Township Spaza Counsellors and the Price of Advice
There’s a red plastic table at the back of Mma Lethabo’s spaza. It’s not the main counter. That space is reserved for NikNaks, candles, and airtime recharges, the daily hustle. The red table is tucked behind the freezer that hums with quiet fatigue, past the racks of Sunlight bars and sugar sachets. It’s not official. There’s no signage. No appointment book. But it’s where people go when they need answers the stock sheet can’t provide.

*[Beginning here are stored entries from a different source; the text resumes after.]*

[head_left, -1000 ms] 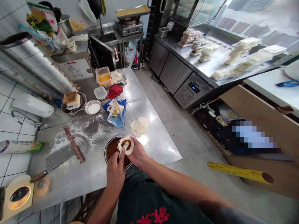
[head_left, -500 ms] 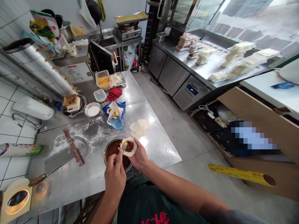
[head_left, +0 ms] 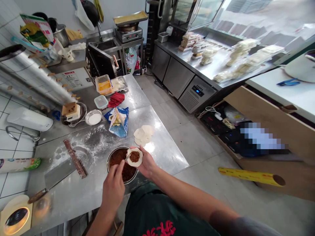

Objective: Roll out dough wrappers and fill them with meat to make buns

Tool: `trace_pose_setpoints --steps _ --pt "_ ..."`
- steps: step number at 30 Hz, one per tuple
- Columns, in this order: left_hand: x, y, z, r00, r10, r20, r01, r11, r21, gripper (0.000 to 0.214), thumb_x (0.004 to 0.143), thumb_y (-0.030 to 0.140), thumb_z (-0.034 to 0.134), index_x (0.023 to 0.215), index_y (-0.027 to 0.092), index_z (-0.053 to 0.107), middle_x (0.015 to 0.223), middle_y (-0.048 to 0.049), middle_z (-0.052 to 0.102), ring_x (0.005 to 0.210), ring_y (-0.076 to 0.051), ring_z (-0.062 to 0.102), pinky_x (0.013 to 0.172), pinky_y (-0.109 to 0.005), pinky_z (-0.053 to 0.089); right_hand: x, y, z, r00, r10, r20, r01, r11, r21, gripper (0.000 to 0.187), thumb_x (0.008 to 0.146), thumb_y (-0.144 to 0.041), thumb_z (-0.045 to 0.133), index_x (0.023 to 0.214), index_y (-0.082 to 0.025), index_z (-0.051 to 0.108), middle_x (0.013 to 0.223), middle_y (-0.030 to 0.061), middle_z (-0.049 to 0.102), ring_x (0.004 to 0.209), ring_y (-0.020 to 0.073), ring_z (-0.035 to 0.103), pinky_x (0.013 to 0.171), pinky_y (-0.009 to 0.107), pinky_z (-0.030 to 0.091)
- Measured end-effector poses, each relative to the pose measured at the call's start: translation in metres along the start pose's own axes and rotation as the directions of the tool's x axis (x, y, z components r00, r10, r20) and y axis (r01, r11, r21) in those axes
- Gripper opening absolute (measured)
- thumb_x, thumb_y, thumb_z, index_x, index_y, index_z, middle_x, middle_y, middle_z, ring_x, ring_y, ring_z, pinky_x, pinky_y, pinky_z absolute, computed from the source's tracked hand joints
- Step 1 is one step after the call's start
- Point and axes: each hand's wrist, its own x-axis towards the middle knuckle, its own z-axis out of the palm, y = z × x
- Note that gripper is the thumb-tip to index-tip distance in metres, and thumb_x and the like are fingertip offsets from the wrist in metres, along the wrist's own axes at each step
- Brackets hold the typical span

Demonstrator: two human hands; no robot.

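Note:
My right hand (head_left: pixel 147 163) cups a round dumpling wrapper (head_left: pixel 134 157) with a lump of brown filling in its middle, held over the rim of a metal bowl of brown minced filling (head_left: pixel 120 163). My left hand (head_left: pixel 113 187) hovers over the near side of the bowl. Its fingers are pinched on a thin filling stick (head_left: pixel 123 161) whose tip points at the wrapper's edge. A small stack of flat round wrappers (head_left: pixel 143 134) lies on the steel table (head_left: pixel 162 150) just beyond the bowl.
A blue bag (head_left: pixel 117 121), a red cloth (head_left: pixel 116 98), a small bowl of flour (head_left: pixel 94 117) and plastic tubs (head_left: pixel 104 84) sit further back. A brown rolling pin (head_left: pixel 75 159) and a cleaver (head_left: pixel 52 175) lie left on the floured surface. A yellow tube (head_left: pixel 251 176) lies on the floor.
The stick has drawn back from the middle of the wrapper to its edge, leaving filling there. My left hand has dropped slightly toward me. The view has shifted a little.

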Motion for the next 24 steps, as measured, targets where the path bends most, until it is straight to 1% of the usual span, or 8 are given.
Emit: trace_pose_setpoints --steps 2,4,5,7,9,12,15,24 --pt "0.000 -0.018 -0.004 0.988 -0.155 0.029 0.155 0.988 0.009 0.046 0.101 0.015 0.040 0.145 0.022 0.054 0.125 -0.0114 0.069 0.114 -0.021 0.068 0.093 -0.032 0.055 -0.007 -0.015 -0.007 1.000 -0.006 -0.030 0.004 0.998 -0.061 0.031 0.095 -0.036 0.056 0.114 -0.016 0.070 0.099 0.0099 0.077 0.085 0.0226 0.072 0.080 0.036 0.058" --pt "0.003 -0.037 0.002 0.939 -0.294 0.176 0.278 0.954 0.112 0.041 0.102 0.019 0.040 0.139 0.022 0.058 0.124 -0.0102 0.071 0.107 -0.022 0.070 0.086 -0.032 0.055 -0.014 -0.029 -0.016 1.000 -0.019 -0.007 0.018 0.995 -0.096 0.034 0.087 -0.027 0.059 0.117 -0.013 0.070 0.103 0.0107 0.077 0.091 0.0224 0.072 0.085 0.034 0.057" --pt "0.005 -0.045 0.008 0.901 -0.335 0.275 0.294 0.939 0.178 0.040 0.102 0.020 0.041 0.136 0.023 0.060 0.122 -0.0095 0.072 0.103 -0.022 0.071 0.084 -0.032 0.055 -0.017 -0.035 -0.021 1.000 -0.026 0.009 0.027 0.995 -0.100 0.036 0.085 -0.027 0.059 0.115 -0.012 0.071 0.104 0.0118 0.077 0.094 0.0235 0.072 0.087 0.034 0.057" --pt "0.009 -0.053 0.026 0.824 -0.350 0.445 0.243 0.929 0.280 0.039 0.101 0.021 0.042 0.133 0.025 0.064 0.119 -0.0086 0.073 0.097 -0.022 0.072 0.083 -0.033 0.054 -0.020 -0.040 -0.034 0.999 -0.031 0.008 0.032 0.995 -0.097 0.037 0.083 -0.031 0.056 0.108 -0.010 0.072 0.100 0.0138 0.077 0.096 0.0262 0.072 0.090 0.037 0.057" --pt "0.012 -0.053 0.047 0.781 -0.333 0.528 0.172 0.928 0.331 0.041 0.101 0.020 0.041 0.135 0.026 0.064 0.118 -0.0097 0.072 0.094 -0.021 0.072 0.082 -0.032 0.054 -0.019 -0.035 -0.049 0.999 -0.023 -0.044 0.018 0.995 -0.102 0.035 0.082 -0.035 0.056 0.100 -0.011 0.072 0.095 0.0136 0.076 0.094 0.0273 0.072 0.088 0.038 0.057" --pt "0.010 -0.042 0.075 0.763 -0.311 0.566 0.123 0.931 0.345 0.047 0.099 0.015 0.039 0.140 0.023 0.061 0.118 -0.0127 0.069 0.095 -0.021 0.072 0.082 -0.032 0.053 -0.015 -0.019 -0.071 0.994 0.005 -0.111 -0.016 0.996 -0.093 0.031 0.078 -0.037 0.059 0.095 -0.013 0.071 0.090 0.0118 0.076 0.089 0.0264 0.072 0.084 0.037 0.057" --pt "0.006 -0.033 0.091 0.748 -0.282 0.601 0.105 0.944 0.313 0.049 0.098 0.014 0.039 0.141 0.021 0.061 0.117 -0.0135 0.069 0.097 -0.022 0.072 0.083 -0.032 0.053 -0.011 -0.007 -0.087 0.989 0.002 -0.147 -0.012 0.998 -0.067 0.029 0.074 -0.036 0.061 0.091 -0.015 0.070 0.086 0.0101 0.075 0.087 0.0251 0.071 0.082 0.036 0.057" --pt "0.001 -0.031 0.094 0.707 -0.252 0.661 0.161 0.967 0.197 0.042 0.096 0.016 0.041 0.123 0.022 0.073 0.115 -0.0119 0.074 0.097 -0.026 0.073 0.091 -0.039 0.054 -0.006 -0.014 -0.099 0.982 -0.044 -0.184 0.034 0.998 -0.056 0.025 0.075 -0.036 0.061 0.089 -0.018 0.069 0.078 0.0070 0.072 0.085 0.0242 0.070 0.077 0.035 0.058"
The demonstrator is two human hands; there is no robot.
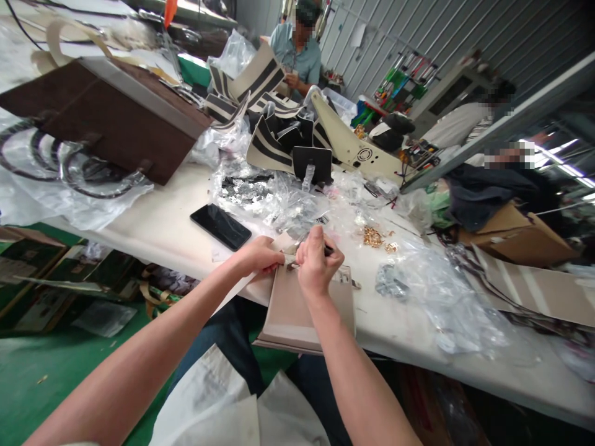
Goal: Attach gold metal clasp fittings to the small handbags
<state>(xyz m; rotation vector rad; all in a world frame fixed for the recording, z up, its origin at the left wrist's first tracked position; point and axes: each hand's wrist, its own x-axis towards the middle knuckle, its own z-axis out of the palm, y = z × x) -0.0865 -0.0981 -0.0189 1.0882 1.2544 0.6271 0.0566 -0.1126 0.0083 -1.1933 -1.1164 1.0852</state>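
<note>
A beige bag (297, 313) lies at the near edge of the white table (158, 229), hanging partly over it. My left hand (258, 255) pinches the bag's top edge, fingers closed on it. My right hand (317, 263) is closed in a fist round a thin dark tool (328, 250) held at the same top edge, right beside the left fingers. What the tool's tip touches is hidden by my fingers.
A black phone (220, 226) lies left of my hands. Crumpled clear plastic (279, 198), gold metal fittings (373, 236) and striped bags (269, 145) lie beyond. A big brown bag (111, 111) sits far left. A person in a blue shirt (297, 56) works at the far end.
</note>
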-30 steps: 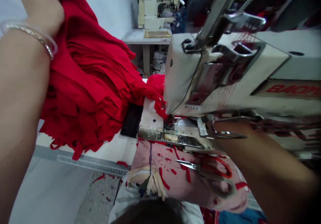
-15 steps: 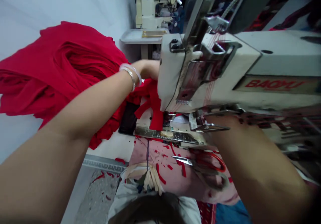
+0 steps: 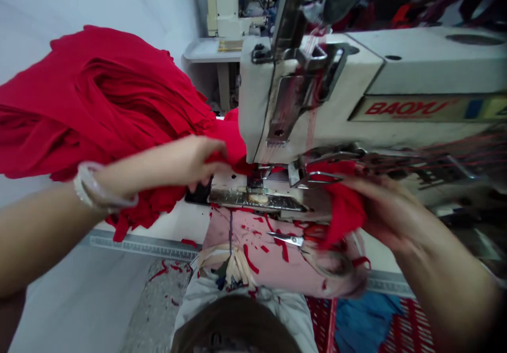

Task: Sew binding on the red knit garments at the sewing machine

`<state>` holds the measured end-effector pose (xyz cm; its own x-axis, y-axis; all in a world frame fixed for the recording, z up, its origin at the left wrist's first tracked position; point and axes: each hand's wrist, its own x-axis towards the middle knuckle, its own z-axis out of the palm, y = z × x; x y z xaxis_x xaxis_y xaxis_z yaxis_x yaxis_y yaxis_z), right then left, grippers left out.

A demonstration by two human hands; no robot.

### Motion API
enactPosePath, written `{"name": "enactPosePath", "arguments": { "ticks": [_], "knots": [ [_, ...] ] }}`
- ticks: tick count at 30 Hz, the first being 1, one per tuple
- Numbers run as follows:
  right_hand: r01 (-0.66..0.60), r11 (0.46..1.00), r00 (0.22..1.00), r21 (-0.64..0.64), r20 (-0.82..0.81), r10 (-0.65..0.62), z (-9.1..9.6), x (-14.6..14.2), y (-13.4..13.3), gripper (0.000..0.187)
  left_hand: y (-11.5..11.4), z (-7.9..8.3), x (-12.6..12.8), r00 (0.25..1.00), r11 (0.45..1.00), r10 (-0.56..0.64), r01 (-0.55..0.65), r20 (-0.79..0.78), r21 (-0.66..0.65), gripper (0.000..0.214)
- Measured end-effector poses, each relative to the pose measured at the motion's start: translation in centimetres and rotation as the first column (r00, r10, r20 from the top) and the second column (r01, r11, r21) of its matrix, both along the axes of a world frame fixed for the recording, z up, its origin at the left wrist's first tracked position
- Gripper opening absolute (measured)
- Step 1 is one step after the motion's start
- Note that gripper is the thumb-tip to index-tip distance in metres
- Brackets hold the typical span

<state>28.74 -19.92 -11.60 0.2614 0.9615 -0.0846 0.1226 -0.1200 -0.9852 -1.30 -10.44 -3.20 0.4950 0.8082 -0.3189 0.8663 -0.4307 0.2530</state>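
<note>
Fabric: bulky bundle of layered red knit fabric point(image 3: 106, 99), lying on the left of the white worktop point(image 3: 154, 226) and narrowing toward the sewing head; a red band appears again beyond the presser foot, though its continuity beneath the machine cannot be confirmed.

Left grip: left hand point(image 3: 202, 160), wearing pale bangles, with fingers half curled over the red knit fabric just left of the machine head; blur leaves any pinch uncertain.

Right grip: right hand point(image 3: 380, 210), with fingers curved and pressed around a gathered red fold, just beyond the steel presser-foot lifter point(image 3: 317, 179); the outline is blurred by motion.

Machine: cream BAOYU industrial sewing machine point(image 3: 317, 105), with red threads running down its head to the steel needle plate point(image 3: 253, 197).

Nearby: steel scissors with red handles point(image 3: 285, 239), blades exposed, resting on a pink cloth point(image 3: 257, 258) scattered with red scraps, below the right grip.

Risk: uneven pull between the two grips could drag the fabric sideways at the needle plate, snagging or distorting the knit. Left fingers working this close to the needle area would be exposed if the machine ran. Trailing fabric could also catch the open blades or sweep the scissors aside.
</note>
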Motion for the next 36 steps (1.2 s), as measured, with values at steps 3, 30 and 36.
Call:
{"name": "enactPosePath", "arguments": {
  "ticks": [3, 30, 36],
  "knots": [
    [-0.032, 0.999, 0.972, -0.008, 0.231, 0.033, -0.1, 0.1, -5.0, 0.061, -2.9, -3.6, -0.5, 0.999, 0.998, 0.042, -0.042, -0.008, 0.04, 0.032],
    [-0.36, 0.843, 0.33, 0.4, 0.9, -0.286, -3.9, -8.0, -6.3, 0.025, -0.2, -4.0, -2.8, 0.951, 0.966, -0.244, 0.223, 0.19, 0.129, 0.041],
    [-0.36, 0.871, 0.831, 0.336, 0.539, 0.135, -6.2, -15.0, -3.7, 0.01, 3.0, -4.4, -1.0, 0.977, 0.978, -0.18, 0.166, 0.11, 0.13, 0.035]
  ]
}}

In Diepkloof, in parts of Tembisa, in dusty corners of Gqeberha and Katlehong, there’s often a place like this. A shop where you can buy bread and get your heart examined. Where the owner knows the last three people you dated and will tell you plainly who was a waste of time and who you let go too early. It’s not therapy, not in the way brochures at clinics describe it. But the impact? Unmistakable. Spaza counsellors are the quiet linchpins of emotional survival in neighbourhoods where formal services are too far, too expensive, or too ashamed to admit they’re needed.
People sit at Mma Lethabo’s table for many reasons. Some come to talk about cheating husbands. Others need advice on which cousin to lend money to, or how to say no without starting family war. One girl, seventeen, came last month just to sit in silence and drink Mageu while her mother shouted into a phone outside. Mma Lethabo didn’t press her. Just gave her a piece of dry wors, slid it across the table, and let the moment be whatever it needed to be. That’s the real gift here. Listening without a clipboard. Offering kindness without an invoice.

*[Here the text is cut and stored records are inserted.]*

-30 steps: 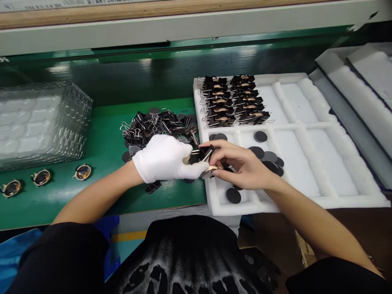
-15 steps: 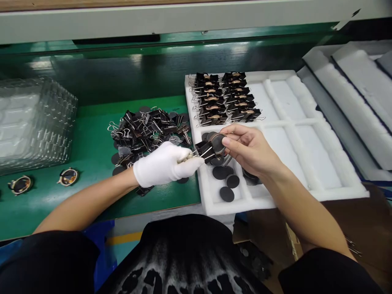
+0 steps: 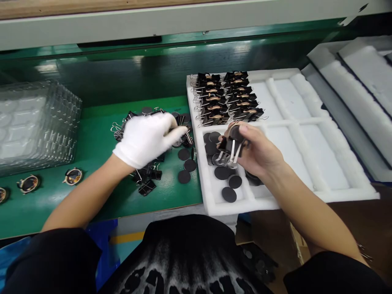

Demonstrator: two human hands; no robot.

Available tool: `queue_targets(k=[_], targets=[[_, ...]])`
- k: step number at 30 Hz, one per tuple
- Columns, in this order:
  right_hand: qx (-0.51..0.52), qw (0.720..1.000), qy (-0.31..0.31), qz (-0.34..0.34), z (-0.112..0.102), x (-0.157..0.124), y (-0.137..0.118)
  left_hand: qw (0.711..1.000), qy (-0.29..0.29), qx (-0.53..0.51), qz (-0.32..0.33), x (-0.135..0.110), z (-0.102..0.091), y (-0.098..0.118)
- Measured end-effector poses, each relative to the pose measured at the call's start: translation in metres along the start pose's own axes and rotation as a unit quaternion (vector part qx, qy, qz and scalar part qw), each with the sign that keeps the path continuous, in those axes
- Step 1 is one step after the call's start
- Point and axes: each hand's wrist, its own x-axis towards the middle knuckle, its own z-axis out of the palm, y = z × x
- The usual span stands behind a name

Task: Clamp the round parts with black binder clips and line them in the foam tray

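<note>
My right hand (image 3: 257,149), bare, holds a round watch-case-like part (image 3: 235,132) with a black disc on its face. A black binder clip (image 3: 228,147) is clamped on that part, its silver handles pointing down toward the tray. My left hand (image 3: 150,136), in a white glove, is over a heap of black binder clips (image 3: 147,185) on the green table. Its thumb and fingers are apart, and no clip shows between them. The glove covers much of the heap.
A white foam tray (image 3: 208,202) holds rows of clipped round parts (image 3: 212,98) and loose black discs (image 3: 229,194). More discs (image 3: 184,176) lie beside it. Clear plastic trays (image 3: 36,122) are stacked left, near round gold-rimmed parts (image 3: 73,176). Foam sheets (image 3: 364,81) stand right.
My left hand has let go of the binder clip and moved left and up to the heap. My right hand has drawn the clipped part slightly right, tilting its handles downward.
</note>
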Motion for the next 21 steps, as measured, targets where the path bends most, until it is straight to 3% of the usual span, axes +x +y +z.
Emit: queue_targets(k=[3,9,17,21], targets=[[0.056,0.998,0.002,0.042,-0.004,0.003,0.002,0.990,0.013,0.130,-0.055,0.008,-0.004,-0.016],[0.042,0.996,-0.009,0.082,0.002,0.003,0.002,0.978,-0.074,0.194,-0.025,0.011,0.002,-0.030],[-0.014,0.998,-0.050,0.047,0.004,-0.001,0.007,0.985,-0.040,0.163,-0.028,0.013,0.004,-0.034],[-0.078,0.991,-0.101,-0.041,0.005,-0.004,0.011,0.997,0.048,0.009,-0.056,0.011,-0.005,-0.026]])
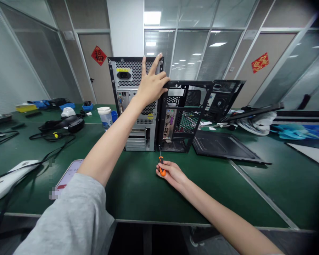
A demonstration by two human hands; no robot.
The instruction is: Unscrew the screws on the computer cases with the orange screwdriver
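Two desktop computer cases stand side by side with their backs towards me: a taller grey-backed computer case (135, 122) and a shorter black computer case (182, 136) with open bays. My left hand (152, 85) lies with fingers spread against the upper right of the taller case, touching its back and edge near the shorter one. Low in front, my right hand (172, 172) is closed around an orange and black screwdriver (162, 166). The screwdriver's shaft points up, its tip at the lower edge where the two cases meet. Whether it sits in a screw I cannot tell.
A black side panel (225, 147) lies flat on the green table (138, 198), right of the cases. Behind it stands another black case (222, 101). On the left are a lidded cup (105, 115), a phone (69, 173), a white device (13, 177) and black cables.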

It didn’t start this way. Years ago, the table was used for sorting stock. Then, slowly, people began to stay after paying. They’d linger. A “How are you?” would become a ten-minute update on someone’s child who dropped out, a brother locked up, or a neighbour accused of witchcraft. The community, starved for safe spaces, built one out of convenience and habit. Over time, it became known, if you want someone to listen without judgment, go to the back of Lethabo’s. Sit at the red table.
There are boundaries, unspoken but firm. You don’t record. You don’t gossip outside. And you bring something, maybe not money, but respect. Some people leave behind coins. Others bring vetkoek, or stories of small triumphs. A man once brought a used office chair he found on the side of the road. He said Mma deserved to sit on something softer. She still uses it. It squeaks when she leans back during hard conversations.
The advice given isn’t always gentle. “You’re being stupid, sisi,” she’s said before, when someone returned to a man who had put her in the hospital. “He doesn’t love you. He loves that you still believe he can change.” Other times, her words are so soft they land like prayers. “It wasn’t your fault, mfethu. And you don’t have to carry it forever.”
The people who sit there aren’t looking for perfection. They’re looking for someone who remembers. Someone who doesn’t need to be told the whole backstory every time. Someone who knows that advice given under fluorescent lights and government forms isn’t the same as the kind that comes while you’re eating a boiled egg and watching the sun stretch across the shack roofs.
Men come too. Not many. But enough. Some drop off money for wives or girlfriends and then stay, awkwardly, holding a cooldrink. Eventually, they talk. About jobs that don’t come back. About the pressure to always appear okay. About being scared of failing quietly. Mma listens. She doesn’t make them less afraid. But she doesn’t make them feel weak for admitting it.
These spaza counsellors exist all over. In different bodies. With different chairs. Some sit outside under umbrellas. Others invite you behind the counter when no one’s around. They don’t all call it advice. Some say it’s just “talking.” Some say it’s gossip with a purpose. But the effect is always the same, someone walks in heavy and walks out lighter. Even if just for a day.
They aren’t paid therapists. They don’t pretend to be. But in a country where therapy is often priced like luxury and healing is still whispered about, these spaces matter. They’re immediate. They’re familiar. And most importantly, they’re consistent. You don’t need to call. You don’t need a diagnosis. You just need R10 for a Coke and the courage to sit down.
The cost of being the one people turn to is real. Mma Lethabo sleeps with headaches some nights. Too many people, too many sorrows. Her own pain sometimes gets buried under other people’s. But she doesn’t complain. “It’s the job,” she says. Not the job of the shop. The job of being trusted.
Sometimes she closes early. Not because the fridge is empty or the shelves are bare. But because she’s tired of carrying secrets that don’t belong to her. She’ll hang a little sign, “Back at 4”, and walk to her niece’s house for tea. She laughs there, belly-deep. No advice. No wisdom. Just rest. Because even counsellors need to stop fixing people long enough to feel whole themselves.
No one gives out awards for this kind of work. There’s no government title. No NGO programme. But in the hearts of those who’ve sat at the red plastic table, there’s a quiet shrine. A memory. A moment when someone saw them. Heard them. Didn’t ask for anything but honesty and maybe R5 for bread.
And that’s the price of advice here. A soft chair. A few minutes of trust. Maybe a sweet. Maybe a sigh. But always, always, a sense that someone stayed long enough to care.